Last night the Senate burned the midnight oil (so to speak) in trying to pass an extension to the Patriot Act. It is amazing how something could be so Constitutionally wrong and yet seem necessary in the times we live in. Why is there such a problem?
Forgetting Presidential year politics, the trouble in passing a modified Patriot Act stems from the NSA/FBI/CIA’s prerogative to collect telephone records and then search them with a court order later. Why the objections?
Why should not the FBI search telephone records, detect that suspect A has contacted numbers known to be terrorists, get a court order and then confirm the terrorist connection?
The opposition to section 215 boils down (IMO) to whether you can trust the Government or not. Hmmm.

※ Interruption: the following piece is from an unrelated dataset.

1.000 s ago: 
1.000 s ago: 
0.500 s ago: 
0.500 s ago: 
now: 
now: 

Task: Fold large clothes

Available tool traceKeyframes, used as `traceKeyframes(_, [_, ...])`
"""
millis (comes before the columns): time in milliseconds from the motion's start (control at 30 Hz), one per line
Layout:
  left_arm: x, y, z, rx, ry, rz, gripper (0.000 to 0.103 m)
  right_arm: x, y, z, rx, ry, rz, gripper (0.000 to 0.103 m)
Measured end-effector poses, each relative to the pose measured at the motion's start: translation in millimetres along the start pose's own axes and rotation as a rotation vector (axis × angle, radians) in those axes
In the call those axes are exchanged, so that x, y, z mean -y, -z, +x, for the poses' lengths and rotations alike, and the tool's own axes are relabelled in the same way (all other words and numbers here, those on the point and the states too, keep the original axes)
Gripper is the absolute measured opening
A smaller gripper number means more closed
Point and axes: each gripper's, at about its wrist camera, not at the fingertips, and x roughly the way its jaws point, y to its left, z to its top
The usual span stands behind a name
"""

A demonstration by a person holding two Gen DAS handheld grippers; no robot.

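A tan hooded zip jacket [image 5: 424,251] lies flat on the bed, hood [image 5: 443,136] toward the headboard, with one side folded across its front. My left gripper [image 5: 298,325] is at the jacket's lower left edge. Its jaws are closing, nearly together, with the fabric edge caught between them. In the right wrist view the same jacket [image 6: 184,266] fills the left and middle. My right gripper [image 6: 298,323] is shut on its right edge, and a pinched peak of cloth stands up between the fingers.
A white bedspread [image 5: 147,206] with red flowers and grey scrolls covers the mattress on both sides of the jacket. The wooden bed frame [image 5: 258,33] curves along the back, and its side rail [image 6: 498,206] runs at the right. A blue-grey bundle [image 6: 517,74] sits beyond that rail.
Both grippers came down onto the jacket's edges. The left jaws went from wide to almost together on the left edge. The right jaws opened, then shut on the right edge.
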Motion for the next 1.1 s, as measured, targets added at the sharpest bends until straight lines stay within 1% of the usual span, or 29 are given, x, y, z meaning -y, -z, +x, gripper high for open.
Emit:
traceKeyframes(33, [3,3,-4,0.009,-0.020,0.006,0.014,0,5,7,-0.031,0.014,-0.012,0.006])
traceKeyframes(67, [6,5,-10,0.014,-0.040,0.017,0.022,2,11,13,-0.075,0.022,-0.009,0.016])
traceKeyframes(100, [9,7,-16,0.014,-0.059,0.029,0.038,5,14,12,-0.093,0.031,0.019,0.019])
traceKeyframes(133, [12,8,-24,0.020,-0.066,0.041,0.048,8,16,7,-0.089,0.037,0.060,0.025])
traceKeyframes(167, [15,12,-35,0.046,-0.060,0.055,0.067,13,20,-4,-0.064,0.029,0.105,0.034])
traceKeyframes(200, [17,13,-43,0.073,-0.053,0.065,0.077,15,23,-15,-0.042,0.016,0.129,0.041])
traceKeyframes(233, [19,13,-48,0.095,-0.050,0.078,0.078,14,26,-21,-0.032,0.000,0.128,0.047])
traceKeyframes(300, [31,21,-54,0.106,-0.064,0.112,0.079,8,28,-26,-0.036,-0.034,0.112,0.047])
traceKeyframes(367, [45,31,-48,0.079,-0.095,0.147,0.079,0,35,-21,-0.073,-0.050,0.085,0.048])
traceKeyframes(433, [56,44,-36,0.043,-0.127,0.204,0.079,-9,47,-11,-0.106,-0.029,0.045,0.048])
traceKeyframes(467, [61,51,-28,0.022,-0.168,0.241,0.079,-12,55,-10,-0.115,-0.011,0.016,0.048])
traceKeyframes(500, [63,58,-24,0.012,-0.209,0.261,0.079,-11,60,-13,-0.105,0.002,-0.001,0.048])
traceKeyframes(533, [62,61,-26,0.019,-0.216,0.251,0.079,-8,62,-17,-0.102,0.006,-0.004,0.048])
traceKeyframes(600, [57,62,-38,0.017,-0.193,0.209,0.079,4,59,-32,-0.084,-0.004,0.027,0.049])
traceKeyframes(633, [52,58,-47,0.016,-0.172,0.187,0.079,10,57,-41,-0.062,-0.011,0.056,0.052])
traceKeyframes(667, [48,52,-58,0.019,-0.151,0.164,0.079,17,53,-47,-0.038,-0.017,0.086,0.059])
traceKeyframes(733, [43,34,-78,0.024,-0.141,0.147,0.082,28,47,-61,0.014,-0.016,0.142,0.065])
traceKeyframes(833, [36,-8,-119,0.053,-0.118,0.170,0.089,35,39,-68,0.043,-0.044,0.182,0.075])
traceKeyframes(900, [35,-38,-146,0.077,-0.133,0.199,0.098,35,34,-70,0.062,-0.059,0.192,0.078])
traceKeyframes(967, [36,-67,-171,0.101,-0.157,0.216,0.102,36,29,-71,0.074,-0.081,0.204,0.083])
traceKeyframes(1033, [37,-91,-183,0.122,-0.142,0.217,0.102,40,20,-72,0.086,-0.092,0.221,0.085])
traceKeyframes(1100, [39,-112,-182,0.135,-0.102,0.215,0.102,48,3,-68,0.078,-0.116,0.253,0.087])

The Constitution’s 4th Amendment protects American against “unreasonable search and seizure”. The NSA had no “constitutional” right to collect meta data of all calls made in the US. You might ask, if the NSA confined its searches to finding terrorists and “preventing” terrorist acts, how can that not be in the public’s best interest?
The underlying fear is that the NSA would yield the meta data to the FBI, CIA, the Treasury Department (taxes), or any other Government Department wanting to know if anyone was breaking laws or regulations. This practice is often called “fishing” and has been generally disallowed in courts as evidence. With a court order, searching meta data for a specific suspect, could identify many others also who might also have violated some law or regulation. This could lead to the possibility of many being charged as guilty until they could prove themselves innocent. Does this sound like a third world country?
Interestingly, Americans have already ceded the power to collect meta data to the phone companies. Google and most other on-line retailers already possess means to track our movements in real time. Privacy seems now to exist only for those with no phone or credit card. Hmmm.
I guess we should ask how many terrorists or terrorist plots have been uncovered? Hmmm. None. Hmmm.